Dear x86 maintainers,
Could you please consider this series for inclusion when you find is most appropriate?
I understand the timing before holidays is not ideal. I myself will be offline for a while
over the holidays. We can surely continue discussions about this work after the holidays.
I just thought it best to make you aware right when series is ready instead of guessing
what an appropriate time may be.
Regards,
Reinette
On 12/17/25 9:20 AM, Tony Luck wrote:
> Patches based on Linus v6.19-rc1
>
> Series available here:
> git://git.kernel.org/pub/scm/linux/kernel/git/aegl/linux.git rdt-aet-v17
>
> Changes since v16 was posted here:
> https://lore.kernel.org/all/20251210231413.59102-1-tony.luck@intel.com/
>
> Cover letter
> Added some examples for Babu
>
> part 11
> Added Reinette RB tag
>
> part 19
> Update commit message to explain why it is safe to enable just some events
> within an event group.
> Added Reinette RB tag
>
> part 24
> Added Reinette RB tag
>
> part 25
> Drop unneeded local variable "ret" from all_regions_have_sufficient_rmid()
> Added Reinette RB tag
>
> part 32
> Added Reinette RB tag
>
> Background
> ----------
> On Intel systems that support per-RMID telemetry monitoring each logical
> processor keeps a local count for various events. When the
> MSR_IA32_PQR_ASSOC.RMID value for the logical processor changes (or when a
> two millisecond counter expires) these event counts are transmitted to
> an event aggregator on the same package as the processor together with
> the current RMID value. The event counters are reset to zero to begin
> counting again.
>
> Each aggregator takes the incoming event counts and adds them to
> cumulative counts for each event for each RMID. Note that there can be
> multiple aggregators on each package with no architectural association
> between logical processors and an aggregator.
>
> All of these aggregated counters can be read by an operating system from
> the MMIO space of the Out Of Band Management Service Module (OOBMSM)
> device(s) on a system.
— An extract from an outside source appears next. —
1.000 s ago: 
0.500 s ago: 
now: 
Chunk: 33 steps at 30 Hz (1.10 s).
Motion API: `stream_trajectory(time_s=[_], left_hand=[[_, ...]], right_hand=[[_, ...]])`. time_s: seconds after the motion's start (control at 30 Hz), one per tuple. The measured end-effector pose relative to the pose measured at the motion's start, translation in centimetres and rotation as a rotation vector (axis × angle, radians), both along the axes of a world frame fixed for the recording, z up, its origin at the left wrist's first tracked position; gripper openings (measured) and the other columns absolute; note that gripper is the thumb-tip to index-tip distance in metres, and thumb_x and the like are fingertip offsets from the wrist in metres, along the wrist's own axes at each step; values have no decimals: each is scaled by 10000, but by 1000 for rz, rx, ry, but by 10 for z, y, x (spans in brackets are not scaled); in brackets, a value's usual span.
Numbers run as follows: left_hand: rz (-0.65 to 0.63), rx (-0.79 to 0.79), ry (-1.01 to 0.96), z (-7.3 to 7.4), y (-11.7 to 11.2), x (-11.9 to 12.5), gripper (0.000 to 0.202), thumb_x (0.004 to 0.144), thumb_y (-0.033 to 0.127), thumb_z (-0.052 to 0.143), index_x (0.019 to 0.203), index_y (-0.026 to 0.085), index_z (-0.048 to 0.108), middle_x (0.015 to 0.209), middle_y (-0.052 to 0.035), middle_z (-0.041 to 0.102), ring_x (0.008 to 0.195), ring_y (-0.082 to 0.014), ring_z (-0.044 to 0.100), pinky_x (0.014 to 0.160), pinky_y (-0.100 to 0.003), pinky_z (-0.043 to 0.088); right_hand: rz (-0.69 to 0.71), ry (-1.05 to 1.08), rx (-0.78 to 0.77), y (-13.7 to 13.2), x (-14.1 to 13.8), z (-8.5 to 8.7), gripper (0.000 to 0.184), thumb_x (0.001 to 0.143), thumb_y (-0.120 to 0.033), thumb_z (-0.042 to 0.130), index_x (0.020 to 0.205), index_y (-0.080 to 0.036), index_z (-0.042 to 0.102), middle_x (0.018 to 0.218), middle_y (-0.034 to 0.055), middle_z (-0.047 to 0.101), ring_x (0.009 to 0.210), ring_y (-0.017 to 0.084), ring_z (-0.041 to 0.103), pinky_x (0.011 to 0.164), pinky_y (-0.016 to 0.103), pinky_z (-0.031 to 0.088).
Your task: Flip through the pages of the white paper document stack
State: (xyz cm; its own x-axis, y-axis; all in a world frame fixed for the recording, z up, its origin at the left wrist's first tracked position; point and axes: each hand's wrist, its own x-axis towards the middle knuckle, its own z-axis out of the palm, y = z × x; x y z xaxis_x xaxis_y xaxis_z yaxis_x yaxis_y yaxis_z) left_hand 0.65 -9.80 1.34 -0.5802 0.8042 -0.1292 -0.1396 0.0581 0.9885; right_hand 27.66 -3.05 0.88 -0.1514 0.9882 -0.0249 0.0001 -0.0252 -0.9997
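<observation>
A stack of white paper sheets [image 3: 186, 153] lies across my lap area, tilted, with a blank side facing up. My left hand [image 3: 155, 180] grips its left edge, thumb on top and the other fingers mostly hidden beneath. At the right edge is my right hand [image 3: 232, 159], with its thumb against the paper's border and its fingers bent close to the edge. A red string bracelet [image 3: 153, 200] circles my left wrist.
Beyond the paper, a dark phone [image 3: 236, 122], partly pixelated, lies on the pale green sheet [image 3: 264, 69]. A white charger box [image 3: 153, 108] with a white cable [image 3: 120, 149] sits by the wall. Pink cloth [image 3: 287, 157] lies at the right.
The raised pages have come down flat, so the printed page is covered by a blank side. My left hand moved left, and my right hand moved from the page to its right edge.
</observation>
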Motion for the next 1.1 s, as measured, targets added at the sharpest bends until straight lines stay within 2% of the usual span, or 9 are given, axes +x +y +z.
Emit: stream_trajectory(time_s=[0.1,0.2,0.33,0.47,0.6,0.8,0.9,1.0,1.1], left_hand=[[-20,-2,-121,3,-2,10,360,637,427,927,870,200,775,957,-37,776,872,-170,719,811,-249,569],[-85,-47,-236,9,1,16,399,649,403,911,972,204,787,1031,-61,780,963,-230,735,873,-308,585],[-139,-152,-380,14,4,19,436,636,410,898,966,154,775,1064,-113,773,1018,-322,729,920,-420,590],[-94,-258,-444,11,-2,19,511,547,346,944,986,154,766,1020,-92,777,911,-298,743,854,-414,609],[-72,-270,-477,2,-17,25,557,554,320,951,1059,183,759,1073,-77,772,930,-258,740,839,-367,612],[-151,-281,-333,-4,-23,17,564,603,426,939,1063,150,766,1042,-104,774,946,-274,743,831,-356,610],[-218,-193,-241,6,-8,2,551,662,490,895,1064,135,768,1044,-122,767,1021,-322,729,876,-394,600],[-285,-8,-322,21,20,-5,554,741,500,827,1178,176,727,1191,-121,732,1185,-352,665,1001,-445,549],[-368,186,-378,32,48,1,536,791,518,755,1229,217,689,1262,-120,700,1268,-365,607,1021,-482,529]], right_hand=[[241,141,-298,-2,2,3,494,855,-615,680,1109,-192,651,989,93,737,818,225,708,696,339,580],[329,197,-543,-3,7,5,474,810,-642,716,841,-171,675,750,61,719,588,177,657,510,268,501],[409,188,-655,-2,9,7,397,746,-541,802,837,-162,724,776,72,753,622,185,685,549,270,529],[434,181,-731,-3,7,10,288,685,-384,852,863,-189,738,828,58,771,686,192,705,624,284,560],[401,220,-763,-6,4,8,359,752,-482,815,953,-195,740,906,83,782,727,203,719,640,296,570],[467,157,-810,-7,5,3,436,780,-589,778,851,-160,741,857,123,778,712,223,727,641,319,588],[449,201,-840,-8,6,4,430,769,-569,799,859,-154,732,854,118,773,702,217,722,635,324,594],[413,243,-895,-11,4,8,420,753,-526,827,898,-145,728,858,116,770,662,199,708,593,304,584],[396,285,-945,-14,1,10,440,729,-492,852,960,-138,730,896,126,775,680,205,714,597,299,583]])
Any counter can be read from any logical processor.
>
> Intel publishes details for each processor generation showing which
> events are counted by each logical processor and the offsets for each
> accumulated counter value within the MMIO space in XML files here:
> https://github.com/intel/Intel-PMT.
>
> For example there are two energy related telemetry events for the
> Clearwater Forest family of processors and the MMIO space looks like this:
>
> Offset RMID Event
> ------ ---- -----
> 0x0000 0 core_energy
> 0x0008 0 activity
> 0x0010 1 core_energy
> 0x0018 1 activity
> ...
> 0x23F0 575 core_energy
> 0x23F8 575 activity
>
> In addition the XML file provides the units (Joules for core_energy,
> Farads for activity) and the type of data (fixed-point binary with
> bit 63 used to indicate the data is valid, and the low 18 bits as a
> binary fraction).
>
> Finally, each XML file provides a 32-bit unique id (or guid) that is
> used as an index to find the correct XML description file for each
> telemetry implementation.
>
> The INTEL_PMT_TELEMETRY driver provides intel_pmt_get_regions_by_feature()
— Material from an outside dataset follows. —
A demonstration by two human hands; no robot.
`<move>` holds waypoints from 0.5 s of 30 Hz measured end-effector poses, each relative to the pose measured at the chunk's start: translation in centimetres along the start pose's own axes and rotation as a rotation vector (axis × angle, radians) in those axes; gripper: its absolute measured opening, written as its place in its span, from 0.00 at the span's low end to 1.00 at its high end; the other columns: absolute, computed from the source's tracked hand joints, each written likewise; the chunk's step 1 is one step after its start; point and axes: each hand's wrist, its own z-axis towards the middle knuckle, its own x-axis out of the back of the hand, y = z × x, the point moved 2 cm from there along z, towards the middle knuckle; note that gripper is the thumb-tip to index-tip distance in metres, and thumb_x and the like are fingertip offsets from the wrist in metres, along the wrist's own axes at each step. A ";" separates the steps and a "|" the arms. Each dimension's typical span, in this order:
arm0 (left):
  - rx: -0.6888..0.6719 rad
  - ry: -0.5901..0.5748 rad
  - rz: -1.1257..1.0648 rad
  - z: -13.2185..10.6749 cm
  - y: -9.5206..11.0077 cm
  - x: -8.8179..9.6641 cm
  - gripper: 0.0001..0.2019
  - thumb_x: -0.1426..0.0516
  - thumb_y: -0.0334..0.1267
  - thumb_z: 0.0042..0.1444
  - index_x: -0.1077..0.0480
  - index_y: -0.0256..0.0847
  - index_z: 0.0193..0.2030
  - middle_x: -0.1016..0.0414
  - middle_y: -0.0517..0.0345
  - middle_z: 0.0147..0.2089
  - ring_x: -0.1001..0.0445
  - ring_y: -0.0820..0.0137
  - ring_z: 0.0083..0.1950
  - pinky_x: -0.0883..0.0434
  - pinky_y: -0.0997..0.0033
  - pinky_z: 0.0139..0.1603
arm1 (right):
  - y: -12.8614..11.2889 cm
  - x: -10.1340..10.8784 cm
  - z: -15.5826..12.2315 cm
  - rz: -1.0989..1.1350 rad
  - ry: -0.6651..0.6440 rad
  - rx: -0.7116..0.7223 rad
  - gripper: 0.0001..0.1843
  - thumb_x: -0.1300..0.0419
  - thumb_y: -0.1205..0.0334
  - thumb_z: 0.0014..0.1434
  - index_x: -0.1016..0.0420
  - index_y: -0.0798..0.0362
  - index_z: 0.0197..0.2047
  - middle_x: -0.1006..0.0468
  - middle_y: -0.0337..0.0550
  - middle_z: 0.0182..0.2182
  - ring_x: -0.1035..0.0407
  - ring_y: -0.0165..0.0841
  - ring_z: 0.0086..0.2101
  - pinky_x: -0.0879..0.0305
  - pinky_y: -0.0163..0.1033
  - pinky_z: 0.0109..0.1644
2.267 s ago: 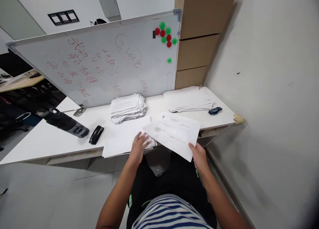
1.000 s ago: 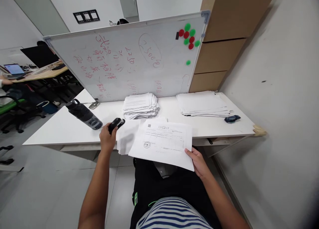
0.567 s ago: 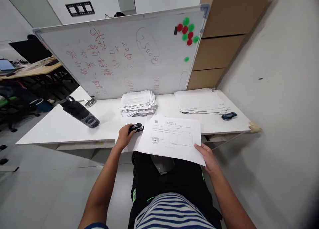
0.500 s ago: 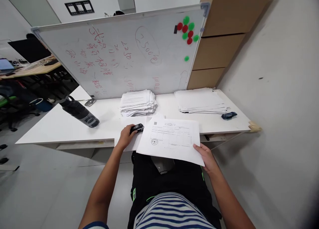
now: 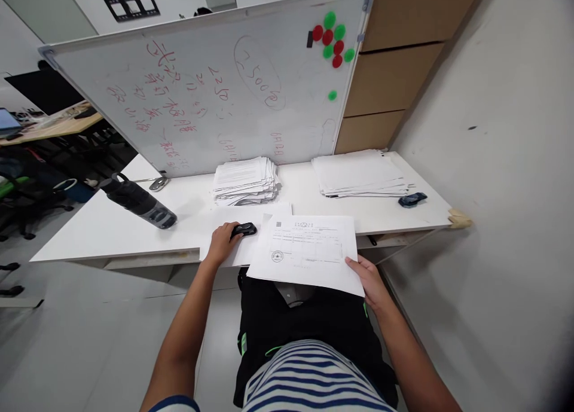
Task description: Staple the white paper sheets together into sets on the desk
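Note:
My left hand [image 5: 223,240] is closed round a black stapler [image 5: 244,229], which rests on loose white sheets [image 5: 233,217] at the front edge of the white desk [image 5: 112,226]. My right hand [image 5: 368,278] pinches the lower right corner of a printed document [image 5: 307,250] with a round stamp on it. The document hangs partly over the desk edge, above my lap. The stapler's nose sits just left of the document's upper left corner.
A messy paper stack [image 5: 244,182] and a flatter one [image 5: 359,174] lie at the back. A dark bottle [image 5: 137,201] lies on the left, a small dark object [image 5: 412,199] on the right. A whiteboard [image 5: 201,89] leans behind, cardboard boxes [image 5: 394,65] beside it.
My left hand left the loose sheets, picked the stapler up from the left of the desk and carried it right to the document's corner. My right hand kept holding the document.

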 end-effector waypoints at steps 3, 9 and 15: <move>0.027 -0.009 -0.026 -0.1 -0.6 0.2 0.18 0.46 0.46 0.62 0.31 0.43 0.56 0.24 0.47 0.51 0.27 0.55 0.51 0.32 0.56 0.53 | 0.0 -0.1 -0.1 0.002 -0.002 -0.008 0.23 0.25 0.52 0.43 0.17 0.53 0.42 0.14 0.47 0.38 0.20 0.43 0.35 0.24 0.44 0.40; 0.031 -0.010 -0.179 -0.3 0.6 0.7 0.18 0.45 0.46 0.61 0.31 0.45 0.56 0.25 0.51 0.53 0.27 0.58 0.53 0.31 0.59 0.52 | 0.1 -0.4 0.1 0.016 -0.027 -0.039 0.22 0.25 0.53 0.45 0.17 0.53 0.42 0.14 0.46 0.38 0.20 0.43 0.36 0.23 0.44 0.42; -0.009 -0.024 -0.222 0.0 2.5 1.7 0.18 0.44 0.45 0.61 0.32 0.45 0.56 0.25 0.51 0.52 0.27 0.58 0.52 0.31 0.58 0.52 | -0.3 -0.8 0.0 0.023 -0.041 -0.043 0.22 0.25 0.53 0.44 0.17 0.53 0.42 0.15 0.47 0.39 0.20 0.43 0.37 0.23 0.44 0.45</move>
> to enumerate the aggregator instances (also referred to as "telemetry
> regions" in this series) on a platform. It provides:
>
> 1) guid - so resctrl can determine which events are supported
> 2) MMIO base address of counters
> 3) package id
>
> Resctrl accumulates counts from all aggregators on a package in order
> to provide a consistent user interface across processor generations.
>
> Directory structure for the telemetry events looks like this:
>
> $ tree /sys/fs/resctrl/mon_data/
> /sys/fs/resctrl/mon_data/
> mon_data
> ├── mon_PERF_PKG_00
> │ ├── activity
> │ └── core_energy
> └── mon_PERF_PKG_01
> ├── activity
> └── core_energy
>
> Reading the "core_energy" file from some resctrl mon_data directory shows
> the cumulative energy (in Joules) used by all tasks that ran with the RMID
> associated with that directory on a given package. Note that "core_energy"
> reports only energy consumed by CPU cores (data processing units,
> L1/L2 caches, etc.). It does not include energy used in the "uncore"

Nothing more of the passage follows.